Il terzetto si completa – Witchery: Dead Hot & Ready (1999)

La storia dei Witchery, band che mi aggrada parecchio, assomiglia alla parabola dell’ubriaco: l’inizio dell’avventura alcolica ha sempre qualcosa di sfavillante e la parlantina è talmente fluida, perfetta, intrigante ed esplosiva che non si può che restare in ascolto. Questo, almeno, per gli ubriachi funzionali e non quelli che incominciano a sbavare come rottweiler con la rabbia dopo mezzo bicchiere e incominciano a sbattere il bicchiere gridando: spacco bottiglia, ammazzo famiglia. Quelli sono pesanti anche prima di incominciare a bere, quindi non fanno testo. 
Ma l’ubriaco funzionale, quello che con le prime birre sembra ritornare in attività, sciogliendo le ultime riserve di pudore, stanchezza o che altro, è tutta un’altra storia. Questo periodo di eccellenza sociale, questo regno illuminato della sbronza brillante, è un periodo strettissimo per i Witchery che, nel giro di soli due anni, sparano fuori tre cartucce praticamente perfette e poi incominciano a zoppicare. 
Almeno fino ad arrivare a Witchkrieg, album che mi è piaciuto ma a cui manca qualcosa. Il periodo recente mi è sconosciuto e dovrò recuperarlo. 

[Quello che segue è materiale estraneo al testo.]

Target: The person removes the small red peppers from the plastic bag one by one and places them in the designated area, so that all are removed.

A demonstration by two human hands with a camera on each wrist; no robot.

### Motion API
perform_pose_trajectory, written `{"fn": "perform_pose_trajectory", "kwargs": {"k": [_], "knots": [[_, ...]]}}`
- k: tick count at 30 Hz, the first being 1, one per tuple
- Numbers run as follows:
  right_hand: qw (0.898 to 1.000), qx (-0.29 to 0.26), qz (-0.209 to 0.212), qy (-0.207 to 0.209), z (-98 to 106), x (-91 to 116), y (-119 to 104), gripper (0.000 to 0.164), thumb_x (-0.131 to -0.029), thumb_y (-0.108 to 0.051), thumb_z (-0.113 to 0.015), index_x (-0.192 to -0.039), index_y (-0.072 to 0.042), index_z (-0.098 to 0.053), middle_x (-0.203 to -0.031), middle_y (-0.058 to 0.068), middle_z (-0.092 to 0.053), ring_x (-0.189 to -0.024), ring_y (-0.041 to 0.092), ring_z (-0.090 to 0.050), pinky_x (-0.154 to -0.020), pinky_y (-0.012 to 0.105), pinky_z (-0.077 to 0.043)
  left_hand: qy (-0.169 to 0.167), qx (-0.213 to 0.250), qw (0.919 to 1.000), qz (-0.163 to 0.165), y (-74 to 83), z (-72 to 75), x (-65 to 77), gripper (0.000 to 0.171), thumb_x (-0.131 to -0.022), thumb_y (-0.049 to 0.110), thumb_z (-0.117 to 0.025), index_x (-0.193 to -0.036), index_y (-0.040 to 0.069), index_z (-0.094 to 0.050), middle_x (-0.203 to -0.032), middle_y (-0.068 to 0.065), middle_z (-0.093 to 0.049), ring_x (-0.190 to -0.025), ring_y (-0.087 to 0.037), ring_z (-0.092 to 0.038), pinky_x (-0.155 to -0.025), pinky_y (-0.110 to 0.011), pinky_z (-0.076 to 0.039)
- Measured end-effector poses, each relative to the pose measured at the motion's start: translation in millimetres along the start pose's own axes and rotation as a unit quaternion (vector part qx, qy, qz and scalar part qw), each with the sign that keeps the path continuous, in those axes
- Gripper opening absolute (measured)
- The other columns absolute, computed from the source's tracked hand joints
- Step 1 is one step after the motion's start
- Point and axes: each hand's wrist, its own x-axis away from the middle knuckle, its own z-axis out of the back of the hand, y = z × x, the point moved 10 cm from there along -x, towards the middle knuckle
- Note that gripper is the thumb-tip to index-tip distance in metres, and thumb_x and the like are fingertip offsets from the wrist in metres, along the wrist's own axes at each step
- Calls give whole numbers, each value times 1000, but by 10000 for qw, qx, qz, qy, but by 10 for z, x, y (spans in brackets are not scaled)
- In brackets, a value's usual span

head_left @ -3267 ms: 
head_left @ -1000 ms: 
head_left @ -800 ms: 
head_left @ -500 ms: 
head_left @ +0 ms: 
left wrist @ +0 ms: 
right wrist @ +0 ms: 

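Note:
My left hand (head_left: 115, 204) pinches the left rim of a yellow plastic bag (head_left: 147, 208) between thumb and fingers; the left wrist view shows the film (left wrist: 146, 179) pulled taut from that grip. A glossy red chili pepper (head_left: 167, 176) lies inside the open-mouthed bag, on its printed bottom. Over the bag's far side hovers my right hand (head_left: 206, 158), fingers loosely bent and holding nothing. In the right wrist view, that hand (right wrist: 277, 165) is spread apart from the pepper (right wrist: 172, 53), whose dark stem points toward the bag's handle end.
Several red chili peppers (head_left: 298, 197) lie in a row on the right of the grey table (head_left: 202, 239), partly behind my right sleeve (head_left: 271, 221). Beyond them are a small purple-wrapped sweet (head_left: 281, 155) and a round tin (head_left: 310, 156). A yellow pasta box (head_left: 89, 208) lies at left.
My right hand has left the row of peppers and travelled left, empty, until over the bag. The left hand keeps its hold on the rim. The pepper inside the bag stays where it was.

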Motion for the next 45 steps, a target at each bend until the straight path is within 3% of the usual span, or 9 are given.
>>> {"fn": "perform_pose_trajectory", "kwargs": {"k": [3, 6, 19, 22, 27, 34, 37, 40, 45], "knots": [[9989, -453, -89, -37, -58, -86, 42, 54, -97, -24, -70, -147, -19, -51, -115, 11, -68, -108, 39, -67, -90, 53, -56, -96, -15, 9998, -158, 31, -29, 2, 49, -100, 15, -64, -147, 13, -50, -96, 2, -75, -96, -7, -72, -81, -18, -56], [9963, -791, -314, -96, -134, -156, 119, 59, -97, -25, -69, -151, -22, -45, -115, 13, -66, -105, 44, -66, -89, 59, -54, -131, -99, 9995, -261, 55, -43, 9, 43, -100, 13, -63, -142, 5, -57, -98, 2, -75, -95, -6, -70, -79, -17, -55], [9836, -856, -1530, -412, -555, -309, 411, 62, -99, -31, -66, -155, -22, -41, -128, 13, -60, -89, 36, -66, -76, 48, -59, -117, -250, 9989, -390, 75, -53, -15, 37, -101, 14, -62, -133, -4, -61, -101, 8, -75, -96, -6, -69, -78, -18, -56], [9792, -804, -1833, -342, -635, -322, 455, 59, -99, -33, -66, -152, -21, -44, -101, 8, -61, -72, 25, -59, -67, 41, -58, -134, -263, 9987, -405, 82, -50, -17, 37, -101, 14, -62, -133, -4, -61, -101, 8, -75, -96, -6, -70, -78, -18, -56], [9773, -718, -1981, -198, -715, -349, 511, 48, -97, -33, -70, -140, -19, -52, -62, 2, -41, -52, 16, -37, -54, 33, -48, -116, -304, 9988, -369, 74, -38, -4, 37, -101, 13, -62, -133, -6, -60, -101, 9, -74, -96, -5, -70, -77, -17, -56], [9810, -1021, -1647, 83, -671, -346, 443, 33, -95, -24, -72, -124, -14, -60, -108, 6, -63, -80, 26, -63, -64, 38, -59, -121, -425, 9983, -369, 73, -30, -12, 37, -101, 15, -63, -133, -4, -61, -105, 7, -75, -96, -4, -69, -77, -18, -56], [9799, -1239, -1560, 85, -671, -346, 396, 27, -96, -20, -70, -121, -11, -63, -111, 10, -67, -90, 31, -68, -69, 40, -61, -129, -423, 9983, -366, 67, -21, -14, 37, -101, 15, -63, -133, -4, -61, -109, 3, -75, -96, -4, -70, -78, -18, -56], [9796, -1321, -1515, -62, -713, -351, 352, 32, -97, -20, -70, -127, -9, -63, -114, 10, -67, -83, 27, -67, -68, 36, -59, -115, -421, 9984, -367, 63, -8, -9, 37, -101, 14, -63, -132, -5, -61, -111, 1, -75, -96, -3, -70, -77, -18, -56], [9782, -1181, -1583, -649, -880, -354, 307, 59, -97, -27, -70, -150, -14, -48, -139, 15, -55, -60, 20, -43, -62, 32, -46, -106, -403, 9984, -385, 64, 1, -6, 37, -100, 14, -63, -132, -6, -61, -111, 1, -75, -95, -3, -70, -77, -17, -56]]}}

Dopo aver fatto uscire l’EP Witchburner, la band svedese tira fuori un LP da 33:33 minuti e fa centro secco un’altra volta. Perché è qua che i Witchery hanno creato il loro trademark classico e il loro sound più definito, divertente e furioso. Con (falsa) noncuranza mischiano thrash, death, black (e proto-black) e influenze heavy classico in Dead Hot & Ready. Le influenze dei Mercyful Fate si sentono nelle atmosfere, perché quest’aura vagamente oscura e demoniaca viene creata anche grazie al muro di suono delle chitarre. Il resto lo fa l’attitudine della band e, in buona parte, le vocals di Toxine. Non è un vocalist che varia tanto lo stile durante le sue parti, ma l’efficacia delle linee vocali, l’aggressività e il marciume che trasmette la sua ugola è parte integrante, e fondamentale, per il risultato finale del disco.
Dopo questo CD, incominciano a perdere colpi, a sentire la pressione di due ottimi LP e quella costante sensazione di non essere più il gruppo cazzeggio di musicisti già affermati in altre band (Seance, The Haunted e Arch Enemy giusto per citarne alcuni). Dopo Dead Hot & Ready la gente ha incominciato ad aspettarsi veramente qualcosa da loro e il giocattolo si è incrinato.